Aquella mañana fría, Josef Kaufer despertó temprano. Pasó junto a la puerta de la habitación de Berta, y sólo al ver el frío vacío que dominaba la cama recordó que su hija había muerto. El día anterior se habían celebrado los funerales por la pequeña en la iglesia.
    Josef se sentía incapaz de digerir el dolor por la muerte de su hija. La pérdida generó una suerte de gran vacío en el ánimo del comerciante. Se aferró a su trabajo y perdió la ilusión por lo demás.   Pasaba horas en la que había sido su habitación, ojeando los cuadernos en los que Berta escribía. Su ropa seguía en las perchas, aún impregnada con su olor. Él abría los cajones de la mesita y olía su ropa. Recogía las muñecas y las ordenaba sobre la almohada, como si estuvieran esperando a que su dueña volviera.

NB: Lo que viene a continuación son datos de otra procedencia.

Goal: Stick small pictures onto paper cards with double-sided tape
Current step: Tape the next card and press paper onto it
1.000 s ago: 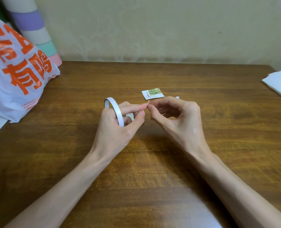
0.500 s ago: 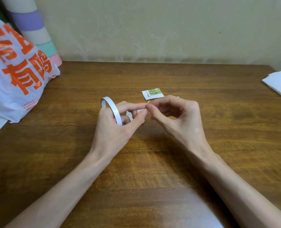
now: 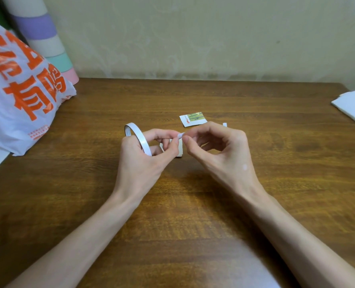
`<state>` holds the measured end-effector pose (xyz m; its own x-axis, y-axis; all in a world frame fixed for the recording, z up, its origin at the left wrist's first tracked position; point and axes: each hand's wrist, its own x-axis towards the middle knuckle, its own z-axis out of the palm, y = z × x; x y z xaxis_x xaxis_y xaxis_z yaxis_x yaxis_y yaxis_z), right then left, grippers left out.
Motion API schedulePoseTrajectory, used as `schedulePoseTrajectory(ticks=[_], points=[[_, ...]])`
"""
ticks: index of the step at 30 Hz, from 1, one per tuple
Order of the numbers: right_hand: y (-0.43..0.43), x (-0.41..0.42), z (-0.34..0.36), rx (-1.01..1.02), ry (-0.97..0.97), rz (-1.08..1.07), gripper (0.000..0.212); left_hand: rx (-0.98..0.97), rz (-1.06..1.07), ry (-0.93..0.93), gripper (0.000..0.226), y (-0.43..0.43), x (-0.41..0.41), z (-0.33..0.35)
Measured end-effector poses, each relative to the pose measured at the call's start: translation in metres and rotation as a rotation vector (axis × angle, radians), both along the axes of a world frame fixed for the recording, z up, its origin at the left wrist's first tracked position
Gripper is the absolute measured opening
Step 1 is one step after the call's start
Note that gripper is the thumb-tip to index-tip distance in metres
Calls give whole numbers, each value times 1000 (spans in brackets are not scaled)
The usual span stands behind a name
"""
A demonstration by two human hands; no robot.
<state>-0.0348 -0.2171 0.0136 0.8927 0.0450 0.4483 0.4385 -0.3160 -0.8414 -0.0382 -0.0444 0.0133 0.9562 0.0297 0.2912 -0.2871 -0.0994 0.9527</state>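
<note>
Tape end [image 3: 180,135] now peeled up, I think | left hand [image 3: 143,163] grips tape roll [image 3: 139,140] | right hand [image 3: 222,152] pinches tape end | strip soon for small picture [image 3: 193,119], 12 o'clock of hands

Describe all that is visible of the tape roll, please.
The tape roll is a thin white ring with a narrow glossy band and faint print on its inner face. It stands on edge above the table, held by the left hand, whose fingers seem to pass through it. Its short tape end is pinched by that hand and the right hand.
</note>
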Motion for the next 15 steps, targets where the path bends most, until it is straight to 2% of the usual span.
schedulePoseTrajectory(ticks=[9, 15], points=[[-2, 3, -3, 27, -13, -55, 5, 48, -64, -3, 24, 0, -1, -2], [-3, 3, -5, 30, 3, -69, 4, 63, -96, 6, 27, 2, 1, -3]])
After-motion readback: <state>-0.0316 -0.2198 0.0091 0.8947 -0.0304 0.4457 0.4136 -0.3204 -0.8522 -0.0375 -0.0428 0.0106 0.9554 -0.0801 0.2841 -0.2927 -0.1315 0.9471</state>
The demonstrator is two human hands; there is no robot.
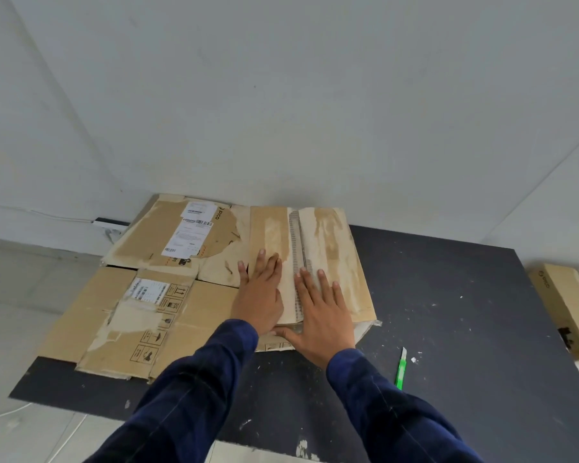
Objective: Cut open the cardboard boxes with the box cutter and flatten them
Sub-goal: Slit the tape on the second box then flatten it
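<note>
A flattened brown cardboard box [331, 248] with worn tape strips lies on top of the pile at the middle of the dark table [448, 295]. My left hand [259, 292] lies flat on its left flap, fingers straight. On the right flap, beside the centre seam, my right hand [321, 312] presses down with spread fingers. Two more flattened boxes lie to the left: one with a white shipping label [171, 235] at the back, one with handling symbols [114, 325] in front. The green box cutter [400, 369] rests on the table to the right of my right arm, untouched.
A further cardboard box [569, 305] sits at the table's right edge. The white wall rises directly behind the pile. A white power strip [109, 223] and cables lie on the floor at the left. The table surface is speckled with white flecks.
</note>
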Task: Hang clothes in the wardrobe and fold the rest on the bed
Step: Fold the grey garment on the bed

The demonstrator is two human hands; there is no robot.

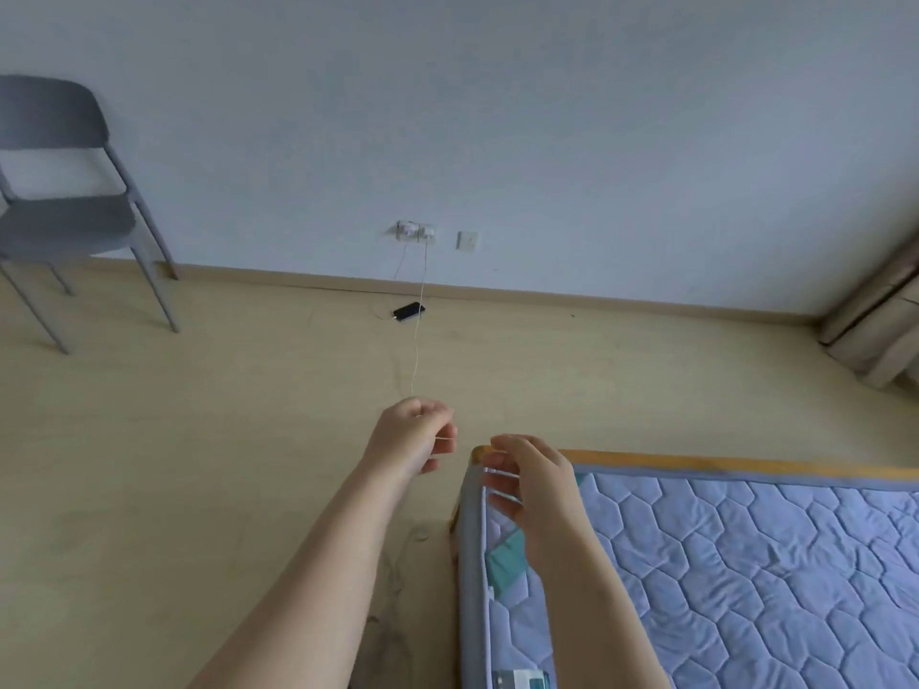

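Floor (199,440) beside bed (746,564); left hand (413,435) pinches cable (417,330).

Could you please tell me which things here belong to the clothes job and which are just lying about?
Job: bed; no clothes or wardrobe in view.
Lying about: grey chair, phone on the floor, wall socket, white cable pinched by the left hand and lying across the right hand, curtain.

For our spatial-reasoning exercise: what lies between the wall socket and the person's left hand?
In the head view, a white cable runs from the wall socket to the left hand, which pinches it; a black phone lies on the floor alongside.
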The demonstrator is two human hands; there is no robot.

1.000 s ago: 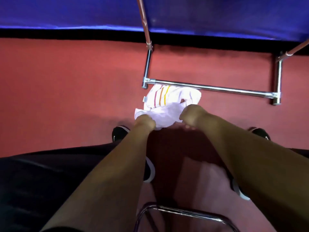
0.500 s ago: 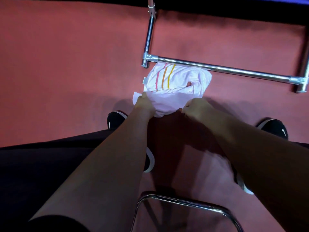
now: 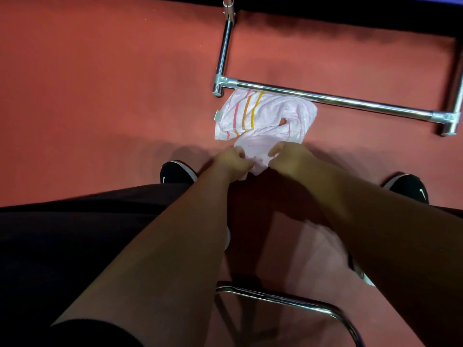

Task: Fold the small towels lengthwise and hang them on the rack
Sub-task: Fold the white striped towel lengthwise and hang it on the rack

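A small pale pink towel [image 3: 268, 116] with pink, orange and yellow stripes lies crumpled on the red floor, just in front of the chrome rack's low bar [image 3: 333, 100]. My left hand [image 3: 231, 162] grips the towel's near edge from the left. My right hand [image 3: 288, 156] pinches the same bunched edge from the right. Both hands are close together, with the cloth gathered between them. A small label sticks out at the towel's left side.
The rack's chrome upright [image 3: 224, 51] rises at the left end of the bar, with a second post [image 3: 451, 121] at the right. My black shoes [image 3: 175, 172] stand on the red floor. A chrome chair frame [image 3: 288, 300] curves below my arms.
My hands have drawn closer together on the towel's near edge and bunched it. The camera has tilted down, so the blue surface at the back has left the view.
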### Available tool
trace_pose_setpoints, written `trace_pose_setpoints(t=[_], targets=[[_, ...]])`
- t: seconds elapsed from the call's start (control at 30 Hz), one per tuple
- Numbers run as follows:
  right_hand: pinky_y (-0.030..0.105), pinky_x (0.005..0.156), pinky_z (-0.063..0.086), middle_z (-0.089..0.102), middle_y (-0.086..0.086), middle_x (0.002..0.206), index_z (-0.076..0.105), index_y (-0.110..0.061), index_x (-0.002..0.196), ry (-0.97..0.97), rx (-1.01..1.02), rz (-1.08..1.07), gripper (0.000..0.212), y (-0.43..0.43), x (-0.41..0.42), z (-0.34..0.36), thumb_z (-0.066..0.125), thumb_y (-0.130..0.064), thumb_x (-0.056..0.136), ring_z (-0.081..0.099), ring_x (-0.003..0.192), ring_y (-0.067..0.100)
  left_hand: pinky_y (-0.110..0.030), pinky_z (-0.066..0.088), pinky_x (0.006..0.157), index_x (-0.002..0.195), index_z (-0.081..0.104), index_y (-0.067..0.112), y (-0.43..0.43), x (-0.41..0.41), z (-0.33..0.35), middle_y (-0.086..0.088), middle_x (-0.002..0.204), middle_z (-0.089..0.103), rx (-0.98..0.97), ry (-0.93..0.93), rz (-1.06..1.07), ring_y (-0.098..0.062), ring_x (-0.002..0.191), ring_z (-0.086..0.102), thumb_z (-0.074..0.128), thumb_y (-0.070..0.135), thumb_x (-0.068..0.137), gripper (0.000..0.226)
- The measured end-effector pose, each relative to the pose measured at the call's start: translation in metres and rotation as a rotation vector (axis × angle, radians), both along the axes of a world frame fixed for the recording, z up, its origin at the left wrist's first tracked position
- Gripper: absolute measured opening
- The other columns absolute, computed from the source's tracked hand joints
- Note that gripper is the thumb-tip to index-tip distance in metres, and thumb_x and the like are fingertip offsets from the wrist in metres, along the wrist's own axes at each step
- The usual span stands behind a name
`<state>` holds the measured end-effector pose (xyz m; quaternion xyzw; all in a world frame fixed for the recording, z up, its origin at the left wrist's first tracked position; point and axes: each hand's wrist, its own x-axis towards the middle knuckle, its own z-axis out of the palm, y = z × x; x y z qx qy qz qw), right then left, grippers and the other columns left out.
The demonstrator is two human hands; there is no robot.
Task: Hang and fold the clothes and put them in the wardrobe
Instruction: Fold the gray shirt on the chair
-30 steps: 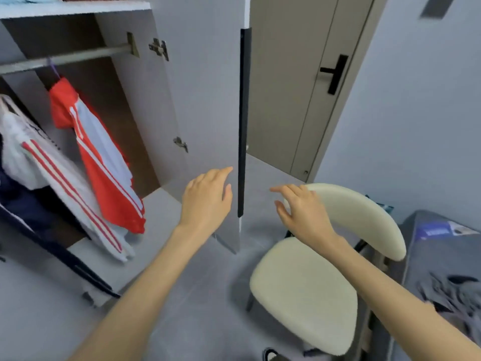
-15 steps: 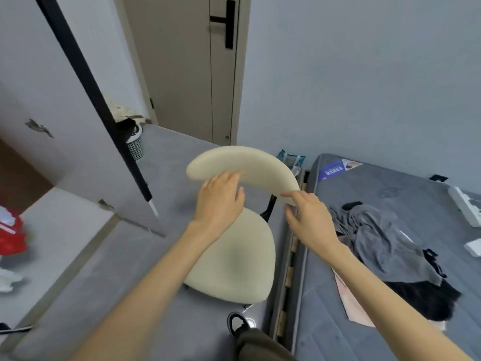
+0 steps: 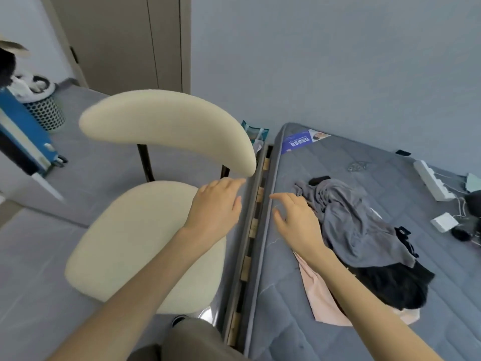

   Muchas mañanas visitaba a la pequeña. Apenas despuntaba el alba cuando llegaba al cementerio. Cruzaba la puerta de hierro y se dirigía hacia la calle donde se hallaba la reciente tumba de Berta. Se sentaba en el bordillo de la jardinera con las rodillas apretadas contra el pecho y le contaba cualquier cosa que hubiera acontecido.    Era como si su hija estuviese allí realmente, escuchándolo, como si estuviese viva.
   Un padre no debería tener que enterrar a un hijo. La muerte de su pequeña parecía como algo fuera de lugar y equivocado. Cada fibra de su ser lloraba diciendo que aquello no era justo. Por primera vez en su vida se sentía enojado con Dios. Se sorprendía a si mismo rezándole y maldiciéndole al mismo tiempo. Pasaba las horas muertas en la iglesia, buscando una respuesta que no llegaba.

   Pero el dolor seguía atenazándolo, hasta que una tarde su esposa le recordó que tenía otra hija, y que no merecía un padre inmerso en la tristeza. La muerte de Berta no era culpa suya y el espantoso y devastador dolor que sentía, tampoco. Aquel día, Kaufer miró a         Asunción con lágrimas en los ojos y se plantó en la habitación de su pequeña Marta. La niña dormía, cuando la levanto en alto, y decidió vivir por ella.